Aim of the task:
In the entries below, spot each line with the word "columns" and copy it.

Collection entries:
....

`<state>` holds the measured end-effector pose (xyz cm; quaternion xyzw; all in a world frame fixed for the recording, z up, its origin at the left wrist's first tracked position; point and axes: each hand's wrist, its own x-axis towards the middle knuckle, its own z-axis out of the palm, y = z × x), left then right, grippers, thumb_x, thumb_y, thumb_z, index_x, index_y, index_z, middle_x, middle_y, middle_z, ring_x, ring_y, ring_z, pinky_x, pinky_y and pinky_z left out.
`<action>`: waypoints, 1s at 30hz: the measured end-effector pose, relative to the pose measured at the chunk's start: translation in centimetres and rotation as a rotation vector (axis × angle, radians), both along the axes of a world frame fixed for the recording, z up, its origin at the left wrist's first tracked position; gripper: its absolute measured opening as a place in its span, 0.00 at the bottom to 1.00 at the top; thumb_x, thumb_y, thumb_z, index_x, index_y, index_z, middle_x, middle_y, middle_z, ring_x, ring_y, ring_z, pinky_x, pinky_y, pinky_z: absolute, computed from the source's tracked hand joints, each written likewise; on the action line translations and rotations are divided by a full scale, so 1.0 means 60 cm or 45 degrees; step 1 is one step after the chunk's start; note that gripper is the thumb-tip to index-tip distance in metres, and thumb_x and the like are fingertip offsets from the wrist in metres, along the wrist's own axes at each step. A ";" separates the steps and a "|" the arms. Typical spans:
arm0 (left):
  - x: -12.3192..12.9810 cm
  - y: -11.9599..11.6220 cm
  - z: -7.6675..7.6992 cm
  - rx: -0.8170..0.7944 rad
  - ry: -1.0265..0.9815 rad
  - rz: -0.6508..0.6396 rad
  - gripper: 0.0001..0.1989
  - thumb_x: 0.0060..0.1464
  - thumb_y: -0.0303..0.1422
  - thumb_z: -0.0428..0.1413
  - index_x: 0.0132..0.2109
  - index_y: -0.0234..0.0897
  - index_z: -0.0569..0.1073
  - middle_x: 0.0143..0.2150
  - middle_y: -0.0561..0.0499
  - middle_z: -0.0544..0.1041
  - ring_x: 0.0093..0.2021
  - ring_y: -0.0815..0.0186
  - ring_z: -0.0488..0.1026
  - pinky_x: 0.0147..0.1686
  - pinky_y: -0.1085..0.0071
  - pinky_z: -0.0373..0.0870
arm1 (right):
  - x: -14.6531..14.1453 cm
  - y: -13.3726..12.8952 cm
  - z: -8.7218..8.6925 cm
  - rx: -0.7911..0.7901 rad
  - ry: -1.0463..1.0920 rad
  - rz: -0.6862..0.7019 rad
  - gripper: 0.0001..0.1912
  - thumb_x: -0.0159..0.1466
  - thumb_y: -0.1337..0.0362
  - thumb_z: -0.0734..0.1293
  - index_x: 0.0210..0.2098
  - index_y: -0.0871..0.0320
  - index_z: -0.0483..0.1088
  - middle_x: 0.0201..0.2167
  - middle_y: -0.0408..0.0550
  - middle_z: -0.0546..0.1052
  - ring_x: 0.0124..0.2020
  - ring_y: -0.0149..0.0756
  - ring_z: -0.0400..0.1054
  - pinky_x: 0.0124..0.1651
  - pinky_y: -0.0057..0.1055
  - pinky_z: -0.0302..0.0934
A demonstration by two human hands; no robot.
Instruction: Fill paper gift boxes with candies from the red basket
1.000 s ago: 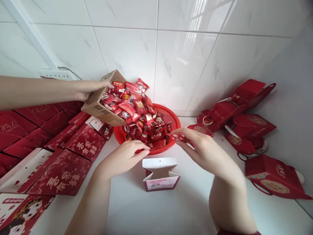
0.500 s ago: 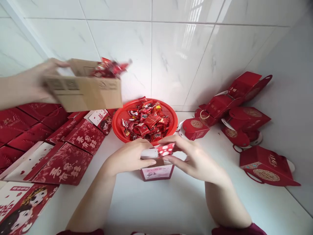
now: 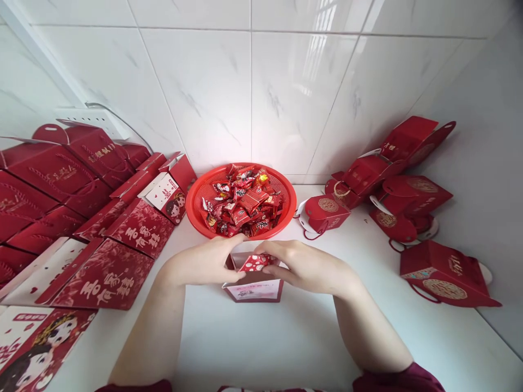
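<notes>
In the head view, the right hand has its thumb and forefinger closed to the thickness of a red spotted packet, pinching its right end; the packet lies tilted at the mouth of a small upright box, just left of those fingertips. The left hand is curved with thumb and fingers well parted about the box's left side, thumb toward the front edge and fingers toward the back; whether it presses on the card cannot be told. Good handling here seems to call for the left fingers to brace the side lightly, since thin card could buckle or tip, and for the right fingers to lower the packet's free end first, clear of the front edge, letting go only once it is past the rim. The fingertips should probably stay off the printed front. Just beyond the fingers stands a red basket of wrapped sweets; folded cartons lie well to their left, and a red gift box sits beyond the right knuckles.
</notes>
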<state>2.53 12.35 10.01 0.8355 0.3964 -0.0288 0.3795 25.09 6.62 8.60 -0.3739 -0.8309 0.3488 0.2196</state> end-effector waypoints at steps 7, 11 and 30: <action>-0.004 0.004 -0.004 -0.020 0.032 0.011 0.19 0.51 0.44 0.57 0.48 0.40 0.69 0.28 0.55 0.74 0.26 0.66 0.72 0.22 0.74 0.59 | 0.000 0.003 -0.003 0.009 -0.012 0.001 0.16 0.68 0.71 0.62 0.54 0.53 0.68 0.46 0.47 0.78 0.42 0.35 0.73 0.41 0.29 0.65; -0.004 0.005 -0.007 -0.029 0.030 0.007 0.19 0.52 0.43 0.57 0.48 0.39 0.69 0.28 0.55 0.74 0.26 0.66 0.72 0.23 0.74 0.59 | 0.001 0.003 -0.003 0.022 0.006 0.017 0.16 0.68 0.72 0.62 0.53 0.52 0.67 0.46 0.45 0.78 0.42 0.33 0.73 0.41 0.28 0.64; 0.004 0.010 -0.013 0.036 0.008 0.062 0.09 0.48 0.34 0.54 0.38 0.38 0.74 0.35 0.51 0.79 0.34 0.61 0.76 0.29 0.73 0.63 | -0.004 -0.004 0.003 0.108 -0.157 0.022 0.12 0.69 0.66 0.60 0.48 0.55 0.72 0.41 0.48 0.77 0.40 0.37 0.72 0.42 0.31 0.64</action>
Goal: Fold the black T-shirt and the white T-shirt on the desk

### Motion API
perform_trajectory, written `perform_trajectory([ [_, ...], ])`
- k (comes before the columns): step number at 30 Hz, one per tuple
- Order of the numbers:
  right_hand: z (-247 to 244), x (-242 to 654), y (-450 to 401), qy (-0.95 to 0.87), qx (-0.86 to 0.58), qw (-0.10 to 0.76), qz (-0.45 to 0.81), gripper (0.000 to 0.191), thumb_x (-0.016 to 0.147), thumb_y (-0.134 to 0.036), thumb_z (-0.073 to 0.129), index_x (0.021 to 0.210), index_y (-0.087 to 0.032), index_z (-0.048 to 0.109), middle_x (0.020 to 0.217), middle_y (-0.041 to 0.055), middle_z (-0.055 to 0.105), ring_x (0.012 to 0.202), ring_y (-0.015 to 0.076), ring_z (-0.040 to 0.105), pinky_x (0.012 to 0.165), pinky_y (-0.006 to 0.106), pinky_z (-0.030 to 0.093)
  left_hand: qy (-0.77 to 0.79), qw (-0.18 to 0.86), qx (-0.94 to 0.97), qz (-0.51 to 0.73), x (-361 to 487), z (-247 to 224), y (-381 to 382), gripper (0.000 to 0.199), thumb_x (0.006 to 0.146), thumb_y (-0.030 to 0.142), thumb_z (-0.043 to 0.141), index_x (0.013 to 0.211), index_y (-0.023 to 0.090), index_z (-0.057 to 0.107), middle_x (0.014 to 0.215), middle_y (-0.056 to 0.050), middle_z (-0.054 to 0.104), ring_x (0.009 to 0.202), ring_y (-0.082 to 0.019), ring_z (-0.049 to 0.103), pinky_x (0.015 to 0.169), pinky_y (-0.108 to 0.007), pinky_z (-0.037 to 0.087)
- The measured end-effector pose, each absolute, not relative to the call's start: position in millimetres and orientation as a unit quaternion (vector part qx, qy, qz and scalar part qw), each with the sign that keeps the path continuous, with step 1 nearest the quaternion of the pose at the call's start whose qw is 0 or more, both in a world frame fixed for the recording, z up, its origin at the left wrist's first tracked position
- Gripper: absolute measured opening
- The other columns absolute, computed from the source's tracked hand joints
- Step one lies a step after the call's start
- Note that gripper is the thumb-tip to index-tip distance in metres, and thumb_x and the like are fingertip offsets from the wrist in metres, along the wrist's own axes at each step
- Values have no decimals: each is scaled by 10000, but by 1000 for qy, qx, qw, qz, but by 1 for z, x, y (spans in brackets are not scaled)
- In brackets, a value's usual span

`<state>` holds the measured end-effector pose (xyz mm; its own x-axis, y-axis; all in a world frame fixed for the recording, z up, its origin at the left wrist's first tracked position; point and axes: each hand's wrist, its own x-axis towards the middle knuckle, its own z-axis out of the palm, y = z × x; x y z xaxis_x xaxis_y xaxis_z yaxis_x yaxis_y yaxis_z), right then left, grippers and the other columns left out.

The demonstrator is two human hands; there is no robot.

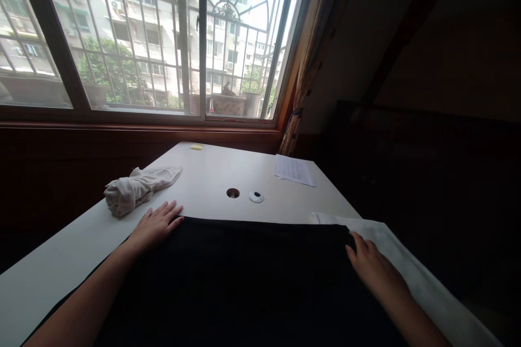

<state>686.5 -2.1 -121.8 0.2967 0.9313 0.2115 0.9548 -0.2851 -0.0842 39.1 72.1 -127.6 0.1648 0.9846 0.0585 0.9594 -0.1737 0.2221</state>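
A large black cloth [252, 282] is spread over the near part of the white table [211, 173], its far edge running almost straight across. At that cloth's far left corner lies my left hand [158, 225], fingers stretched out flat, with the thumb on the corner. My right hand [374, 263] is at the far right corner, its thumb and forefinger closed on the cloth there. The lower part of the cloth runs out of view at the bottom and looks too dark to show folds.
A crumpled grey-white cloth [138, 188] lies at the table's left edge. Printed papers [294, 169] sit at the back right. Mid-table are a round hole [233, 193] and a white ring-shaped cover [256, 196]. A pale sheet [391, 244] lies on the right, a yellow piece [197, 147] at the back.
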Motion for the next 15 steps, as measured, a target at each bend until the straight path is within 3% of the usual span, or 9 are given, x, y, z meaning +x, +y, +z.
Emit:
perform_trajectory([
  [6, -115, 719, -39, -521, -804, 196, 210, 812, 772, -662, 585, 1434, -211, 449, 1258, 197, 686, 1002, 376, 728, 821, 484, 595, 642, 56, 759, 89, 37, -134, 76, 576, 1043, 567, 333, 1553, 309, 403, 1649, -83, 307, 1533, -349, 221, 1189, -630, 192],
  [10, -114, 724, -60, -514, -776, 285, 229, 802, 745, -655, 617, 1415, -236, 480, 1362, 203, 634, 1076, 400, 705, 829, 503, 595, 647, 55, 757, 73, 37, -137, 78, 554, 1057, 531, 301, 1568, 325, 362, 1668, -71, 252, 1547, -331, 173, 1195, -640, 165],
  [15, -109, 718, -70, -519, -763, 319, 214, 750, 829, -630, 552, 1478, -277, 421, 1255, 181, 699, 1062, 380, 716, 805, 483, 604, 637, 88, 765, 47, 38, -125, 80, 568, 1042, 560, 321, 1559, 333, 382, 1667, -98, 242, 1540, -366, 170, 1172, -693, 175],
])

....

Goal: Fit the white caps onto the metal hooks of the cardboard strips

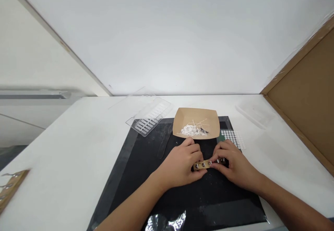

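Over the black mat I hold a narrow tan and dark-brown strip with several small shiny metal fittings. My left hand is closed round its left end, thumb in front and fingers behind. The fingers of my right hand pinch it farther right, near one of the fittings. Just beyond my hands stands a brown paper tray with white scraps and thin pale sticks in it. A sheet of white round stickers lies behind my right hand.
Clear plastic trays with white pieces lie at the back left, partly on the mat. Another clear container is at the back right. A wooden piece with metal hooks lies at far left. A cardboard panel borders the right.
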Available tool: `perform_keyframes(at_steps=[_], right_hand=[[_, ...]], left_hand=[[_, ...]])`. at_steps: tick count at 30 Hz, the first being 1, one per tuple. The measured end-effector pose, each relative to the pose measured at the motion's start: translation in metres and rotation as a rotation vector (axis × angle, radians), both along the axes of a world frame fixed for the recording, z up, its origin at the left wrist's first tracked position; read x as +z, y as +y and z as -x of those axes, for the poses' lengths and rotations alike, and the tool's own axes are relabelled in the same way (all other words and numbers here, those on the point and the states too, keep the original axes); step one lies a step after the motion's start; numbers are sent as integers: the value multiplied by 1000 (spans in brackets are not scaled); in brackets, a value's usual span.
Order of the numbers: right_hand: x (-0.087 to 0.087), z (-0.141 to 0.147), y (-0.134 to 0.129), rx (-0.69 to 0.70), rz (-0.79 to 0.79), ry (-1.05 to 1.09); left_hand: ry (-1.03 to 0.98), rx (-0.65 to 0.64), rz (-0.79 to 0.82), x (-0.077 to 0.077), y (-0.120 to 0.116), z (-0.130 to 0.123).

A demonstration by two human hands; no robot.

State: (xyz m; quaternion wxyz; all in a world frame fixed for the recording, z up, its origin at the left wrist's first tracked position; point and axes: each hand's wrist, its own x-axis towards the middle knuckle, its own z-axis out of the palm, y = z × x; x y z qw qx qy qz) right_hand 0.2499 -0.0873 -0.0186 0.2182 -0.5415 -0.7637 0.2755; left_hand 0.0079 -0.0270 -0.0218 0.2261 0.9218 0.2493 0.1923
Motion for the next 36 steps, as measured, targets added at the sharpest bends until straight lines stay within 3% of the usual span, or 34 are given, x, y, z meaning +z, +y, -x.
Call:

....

Task response:
- k (comes before the columns): step number at 30 Hz, one per tuple
- The other columns absolute, computed from the source's tracked hand joints
`<state>` holds the measured end-effector pose (xyz mm; its own x-axis, y-axis; all in a world frame fixed for the recording, z up, its origin at the left wrist's first tracked position; point and axes: each hand's wrist, its own x-axis towards the middle knuckle, its own z-axis out of the palm, y = z × x; x y z xaxis_x xaxis_y xaxis_z yaxis_x yaxis_y yaxis_z), right then left, grippers and the other columns left out.

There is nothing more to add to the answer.